» **Required work**: Filter this material down to the lines that contain the string "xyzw", and return those lines.
START Entries shown
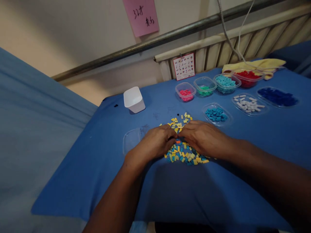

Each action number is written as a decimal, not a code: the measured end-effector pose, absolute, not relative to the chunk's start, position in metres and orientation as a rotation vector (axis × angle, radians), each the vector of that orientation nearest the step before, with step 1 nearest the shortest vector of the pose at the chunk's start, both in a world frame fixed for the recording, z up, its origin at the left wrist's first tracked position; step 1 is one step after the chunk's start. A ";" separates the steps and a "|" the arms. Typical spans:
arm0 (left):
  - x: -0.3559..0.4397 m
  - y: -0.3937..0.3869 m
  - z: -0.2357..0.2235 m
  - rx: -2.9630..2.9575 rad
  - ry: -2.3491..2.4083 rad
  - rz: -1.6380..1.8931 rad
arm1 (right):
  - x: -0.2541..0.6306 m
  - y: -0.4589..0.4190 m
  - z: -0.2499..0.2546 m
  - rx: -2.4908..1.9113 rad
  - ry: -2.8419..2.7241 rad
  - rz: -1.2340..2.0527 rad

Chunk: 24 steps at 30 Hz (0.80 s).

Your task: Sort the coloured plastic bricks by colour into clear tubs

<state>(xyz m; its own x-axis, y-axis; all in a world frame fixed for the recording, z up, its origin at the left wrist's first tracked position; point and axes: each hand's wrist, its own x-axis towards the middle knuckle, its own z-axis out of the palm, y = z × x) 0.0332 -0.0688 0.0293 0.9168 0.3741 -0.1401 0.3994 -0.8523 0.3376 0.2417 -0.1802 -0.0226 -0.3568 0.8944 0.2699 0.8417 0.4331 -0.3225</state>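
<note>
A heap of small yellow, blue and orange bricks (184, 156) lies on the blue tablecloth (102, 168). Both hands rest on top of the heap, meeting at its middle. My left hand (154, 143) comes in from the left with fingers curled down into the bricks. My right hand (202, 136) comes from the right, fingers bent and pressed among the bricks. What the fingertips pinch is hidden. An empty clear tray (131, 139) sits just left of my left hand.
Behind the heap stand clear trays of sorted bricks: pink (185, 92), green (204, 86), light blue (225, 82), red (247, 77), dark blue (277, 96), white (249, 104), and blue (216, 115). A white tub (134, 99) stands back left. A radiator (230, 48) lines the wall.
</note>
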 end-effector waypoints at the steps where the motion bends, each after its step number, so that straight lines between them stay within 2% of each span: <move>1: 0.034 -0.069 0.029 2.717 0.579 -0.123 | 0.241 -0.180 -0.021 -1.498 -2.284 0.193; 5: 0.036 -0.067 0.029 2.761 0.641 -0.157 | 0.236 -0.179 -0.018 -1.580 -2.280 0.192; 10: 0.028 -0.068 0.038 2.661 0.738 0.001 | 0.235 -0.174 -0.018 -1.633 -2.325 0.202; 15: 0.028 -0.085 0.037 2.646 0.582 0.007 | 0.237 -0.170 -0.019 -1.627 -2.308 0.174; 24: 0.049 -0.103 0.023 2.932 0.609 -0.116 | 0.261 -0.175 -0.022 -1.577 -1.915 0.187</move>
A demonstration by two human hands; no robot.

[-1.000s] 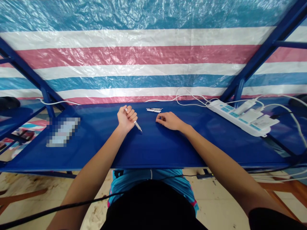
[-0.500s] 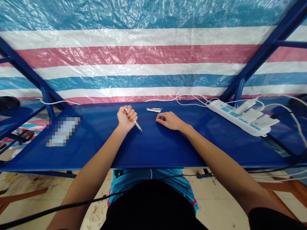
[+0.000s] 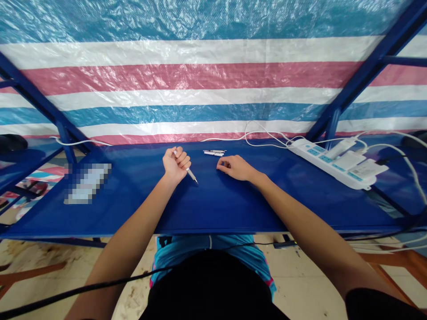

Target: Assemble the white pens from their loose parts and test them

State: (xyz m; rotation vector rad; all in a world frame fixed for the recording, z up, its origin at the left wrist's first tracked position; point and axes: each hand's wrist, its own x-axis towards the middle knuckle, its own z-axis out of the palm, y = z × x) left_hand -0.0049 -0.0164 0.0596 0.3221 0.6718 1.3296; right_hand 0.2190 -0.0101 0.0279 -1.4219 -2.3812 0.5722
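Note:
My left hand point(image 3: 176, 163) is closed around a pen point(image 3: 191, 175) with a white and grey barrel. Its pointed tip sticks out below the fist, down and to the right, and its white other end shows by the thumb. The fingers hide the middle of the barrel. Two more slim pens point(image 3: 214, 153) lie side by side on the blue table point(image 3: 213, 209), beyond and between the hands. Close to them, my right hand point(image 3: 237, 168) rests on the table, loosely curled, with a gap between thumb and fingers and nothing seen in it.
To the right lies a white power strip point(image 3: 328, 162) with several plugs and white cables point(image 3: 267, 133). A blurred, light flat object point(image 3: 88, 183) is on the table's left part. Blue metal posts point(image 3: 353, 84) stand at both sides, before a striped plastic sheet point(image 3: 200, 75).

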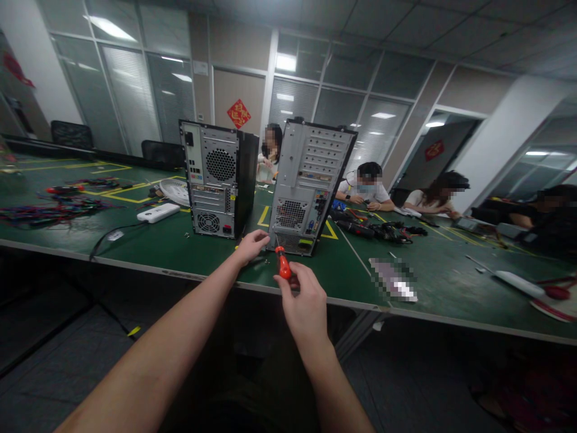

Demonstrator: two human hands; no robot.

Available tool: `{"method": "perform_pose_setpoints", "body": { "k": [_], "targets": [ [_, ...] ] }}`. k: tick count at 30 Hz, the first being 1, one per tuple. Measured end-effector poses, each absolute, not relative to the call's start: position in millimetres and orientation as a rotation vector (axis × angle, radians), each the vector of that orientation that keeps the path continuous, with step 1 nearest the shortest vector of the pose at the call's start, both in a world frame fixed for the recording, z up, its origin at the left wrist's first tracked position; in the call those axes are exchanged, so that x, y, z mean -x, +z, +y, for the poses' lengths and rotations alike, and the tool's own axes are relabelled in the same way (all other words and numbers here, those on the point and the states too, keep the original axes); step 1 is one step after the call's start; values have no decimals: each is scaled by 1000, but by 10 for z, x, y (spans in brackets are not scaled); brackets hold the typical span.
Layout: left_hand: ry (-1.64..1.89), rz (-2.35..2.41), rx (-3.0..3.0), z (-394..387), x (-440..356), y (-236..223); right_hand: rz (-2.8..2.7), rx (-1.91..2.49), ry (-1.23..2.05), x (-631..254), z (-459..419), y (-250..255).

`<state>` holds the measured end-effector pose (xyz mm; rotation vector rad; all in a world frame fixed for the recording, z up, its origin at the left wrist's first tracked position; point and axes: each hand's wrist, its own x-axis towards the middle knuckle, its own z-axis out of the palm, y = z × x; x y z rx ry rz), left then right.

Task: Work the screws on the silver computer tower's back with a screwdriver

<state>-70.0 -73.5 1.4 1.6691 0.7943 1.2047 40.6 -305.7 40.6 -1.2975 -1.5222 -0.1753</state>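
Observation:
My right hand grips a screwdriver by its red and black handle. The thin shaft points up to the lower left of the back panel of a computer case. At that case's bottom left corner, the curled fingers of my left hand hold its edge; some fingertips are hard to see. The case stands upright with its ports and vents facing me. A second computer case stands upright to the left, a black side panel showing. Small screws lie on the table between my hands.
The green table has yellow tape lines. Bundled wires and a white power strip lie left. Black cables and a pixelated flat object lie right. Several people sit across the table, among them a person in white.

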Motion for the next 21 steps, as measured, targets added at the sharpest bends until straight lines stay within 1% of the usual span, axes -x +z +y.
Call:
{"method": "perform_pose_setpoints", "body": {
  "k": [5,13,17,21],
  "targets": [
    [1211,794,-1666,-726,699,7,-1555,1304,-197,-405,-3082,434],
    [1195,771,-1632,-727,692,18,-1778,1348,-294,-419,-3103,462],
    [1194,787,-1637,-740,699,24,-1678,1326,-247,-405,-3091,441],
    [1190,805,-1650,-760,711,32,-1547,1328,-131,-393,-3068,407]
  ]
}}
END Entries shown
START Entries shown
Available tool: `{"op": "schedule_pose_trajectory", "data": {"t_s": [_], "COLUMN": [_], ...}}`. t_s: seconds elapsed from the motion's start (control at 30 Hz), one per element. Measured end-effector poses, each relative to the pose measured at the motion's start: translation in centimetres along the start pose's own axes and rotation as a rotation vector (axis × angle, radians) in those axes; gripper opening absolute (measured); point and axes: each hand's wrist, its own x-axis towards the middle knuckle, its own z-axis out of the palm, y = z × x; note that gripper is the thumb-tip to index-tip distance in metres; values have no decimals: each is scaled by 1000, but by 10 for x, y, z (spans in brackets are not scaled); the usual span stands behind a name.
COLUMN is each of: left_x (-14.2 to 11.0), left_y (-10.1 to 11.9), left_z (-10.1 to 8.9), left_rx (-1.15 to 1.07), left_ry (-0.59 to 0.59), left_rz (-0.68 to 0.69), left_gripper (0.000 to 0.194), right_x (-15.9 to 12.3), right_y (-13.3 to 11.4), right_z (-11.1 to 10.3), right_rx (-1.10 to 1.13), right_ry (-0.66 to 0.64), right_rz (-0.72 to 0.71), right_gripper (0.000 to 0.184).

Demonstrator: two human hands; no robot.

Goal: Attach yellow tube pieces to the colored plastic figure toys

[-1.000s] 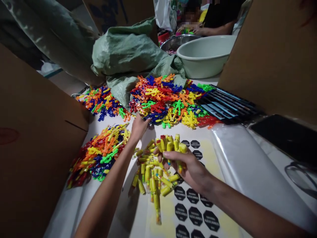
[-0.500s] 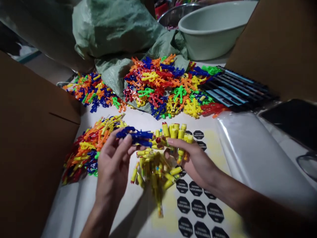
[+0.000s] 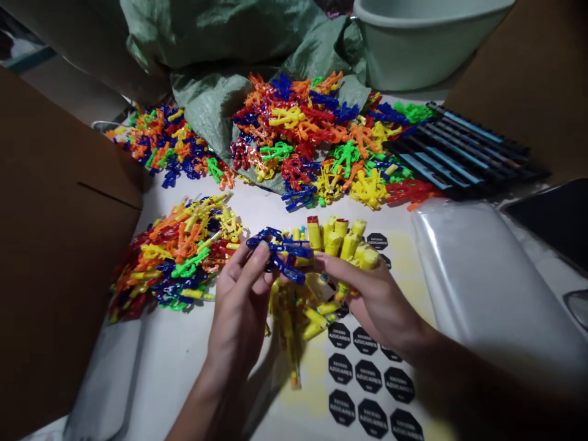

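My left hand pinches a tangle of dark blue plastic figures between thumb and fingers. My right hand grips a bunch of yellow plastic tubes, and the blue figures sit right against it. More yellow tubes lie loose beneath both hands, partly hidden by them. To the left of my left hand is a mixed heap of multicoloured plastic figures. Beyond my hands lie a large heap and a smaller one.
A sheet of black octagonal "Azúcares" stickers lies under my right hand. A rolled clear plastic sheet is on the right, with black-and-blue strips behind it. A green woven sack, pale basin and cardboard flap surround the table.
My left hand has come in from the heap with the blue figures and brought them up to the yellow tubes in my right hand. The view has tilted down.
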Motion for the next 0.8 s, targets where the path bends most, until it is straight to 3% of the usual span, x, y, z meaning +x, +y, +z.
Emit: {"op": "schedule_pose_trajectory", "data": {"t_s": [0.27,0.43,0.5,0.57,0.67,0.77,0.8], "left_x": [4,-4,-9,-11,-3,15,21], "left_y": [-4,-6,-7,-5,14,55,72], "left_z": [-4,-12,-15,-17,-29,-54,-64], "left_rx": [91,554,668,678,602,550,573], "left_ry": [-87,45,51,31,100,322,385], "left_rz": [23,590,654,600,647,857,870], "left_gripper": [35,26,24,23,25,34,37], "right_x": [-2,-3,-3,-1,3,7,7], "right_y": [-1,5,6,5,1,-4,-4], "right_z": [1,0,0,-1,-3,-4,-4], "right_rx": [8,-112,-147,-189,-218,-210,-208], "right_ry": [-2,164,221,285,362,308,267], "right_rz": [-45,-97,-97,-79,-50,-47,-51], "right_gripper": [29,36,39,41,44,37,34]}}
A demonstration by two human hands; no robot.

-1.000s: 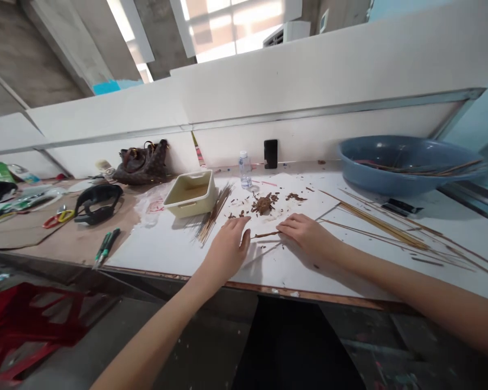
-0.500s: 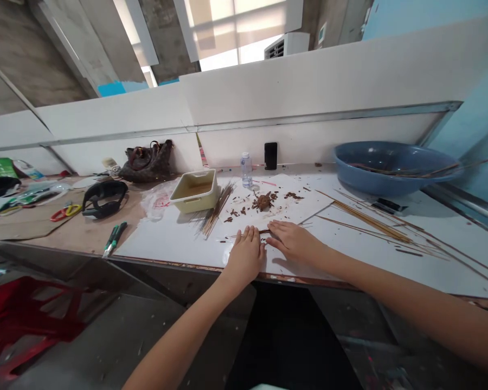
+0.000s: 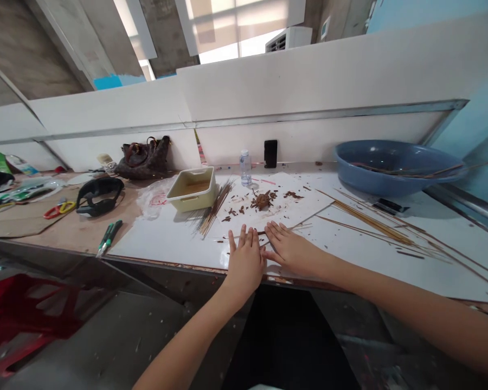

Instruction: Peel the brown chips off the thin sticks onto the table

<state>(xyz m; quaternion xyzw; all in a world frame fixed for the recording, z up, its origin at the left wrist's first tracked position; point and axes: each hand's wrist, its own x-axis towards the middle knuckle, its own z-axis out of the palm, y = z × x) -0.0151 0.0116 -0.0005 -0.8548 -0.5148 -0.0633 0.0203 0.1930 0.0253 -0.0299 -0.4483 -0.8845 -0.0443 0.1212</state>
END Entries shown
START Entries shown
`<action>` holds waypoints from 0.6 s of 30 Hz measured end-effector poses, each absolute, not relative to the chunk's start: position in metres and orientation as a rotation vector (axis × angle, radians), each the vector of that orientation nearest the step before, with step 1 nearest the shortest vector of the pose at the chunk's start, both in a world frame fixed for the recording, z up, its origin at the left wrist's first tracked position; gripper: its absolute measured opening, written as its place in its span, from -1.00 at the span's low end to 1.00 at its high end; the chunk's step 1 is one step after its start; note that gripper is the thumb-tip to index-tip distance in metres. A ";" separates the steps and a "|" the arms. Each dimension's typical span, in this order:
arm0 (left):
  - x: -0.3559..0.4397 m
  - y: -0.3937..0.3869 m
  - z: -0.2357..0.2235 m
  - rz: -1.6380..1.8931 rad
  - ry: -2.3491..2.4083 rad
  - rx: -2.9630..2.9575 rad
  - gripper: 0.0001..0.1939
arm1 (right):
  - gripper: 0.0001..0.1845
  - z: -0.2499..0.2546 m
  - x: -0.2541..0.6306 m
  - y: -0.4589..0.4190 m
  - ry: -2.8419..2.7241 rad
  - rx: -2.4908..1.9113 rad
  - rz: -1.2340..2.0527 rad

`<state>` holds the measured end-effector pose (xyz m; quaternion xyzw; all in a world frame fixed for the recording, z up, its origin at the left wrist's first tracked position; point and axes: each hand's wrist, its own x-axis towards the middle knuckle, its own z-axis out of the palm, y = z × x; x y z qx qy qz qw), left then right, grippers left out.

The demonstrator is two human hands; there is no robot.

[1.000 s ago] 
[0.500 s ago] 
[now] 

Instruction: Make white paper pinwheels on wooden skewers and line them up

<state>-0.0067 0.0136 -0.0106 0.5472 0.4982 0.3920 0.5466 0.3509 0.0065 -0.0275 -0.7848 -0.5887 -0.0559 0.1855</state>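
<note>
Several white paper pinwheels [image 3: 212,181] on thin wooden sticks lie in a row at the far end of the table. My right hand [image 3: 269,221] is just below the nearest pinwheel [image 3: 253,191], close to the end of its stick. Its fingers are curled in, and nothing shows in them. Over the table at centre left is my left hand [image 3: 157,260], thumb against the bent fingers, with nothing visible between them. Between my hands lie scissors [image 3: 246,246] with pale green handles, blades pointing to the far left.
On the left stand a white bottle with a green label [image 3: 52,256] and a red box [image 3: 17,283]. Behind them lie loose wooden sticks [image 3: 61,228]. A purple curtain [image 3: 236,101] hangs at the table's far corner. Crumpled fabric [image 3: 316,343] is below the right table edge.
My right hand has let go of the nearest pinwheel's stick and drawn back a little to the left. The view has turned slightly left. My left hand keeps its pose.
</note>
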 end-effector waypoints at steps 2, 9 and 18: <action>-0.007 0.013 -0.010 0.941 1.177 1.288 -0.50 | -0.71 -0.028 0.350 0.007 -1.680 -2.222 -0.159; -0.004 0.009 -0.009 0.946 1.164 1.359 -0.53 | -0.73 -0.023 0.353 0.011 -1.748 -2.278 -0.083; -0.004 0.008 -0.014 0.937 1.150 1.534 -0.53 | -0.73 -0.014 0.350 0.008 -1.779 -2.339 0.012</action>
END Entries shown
» **Worked solution**:
<state>(xyz m; quaternion xyzw; all in a world frame fixed for the recording, z up, its origin at the left wrist's first tracked position; point and axes: each hand's wrist, its own x-axis towards the middle knuckle, its own z-axis out of the palm, y = z × x) -0.0151 0.0116 -0.0005 -0.8548 -0.5148 -0.0633 0.0203 0.1930 0.0253 -0.0299 -0.4483 -0.8845 -0.0443 0.1212</state>
`<state>` holds the measured end-effector pose (xyz m; quaternion xyzw; all in a world frame fixed for the recording, z up, its origin at the left wrist's first tracked position; point and axes: each hand's wrist, its own x-axis towards the middle knuckle, its own z-axis out of the palm, y = z × x; x y z qx qy qz qw), left then right, grippers left out.

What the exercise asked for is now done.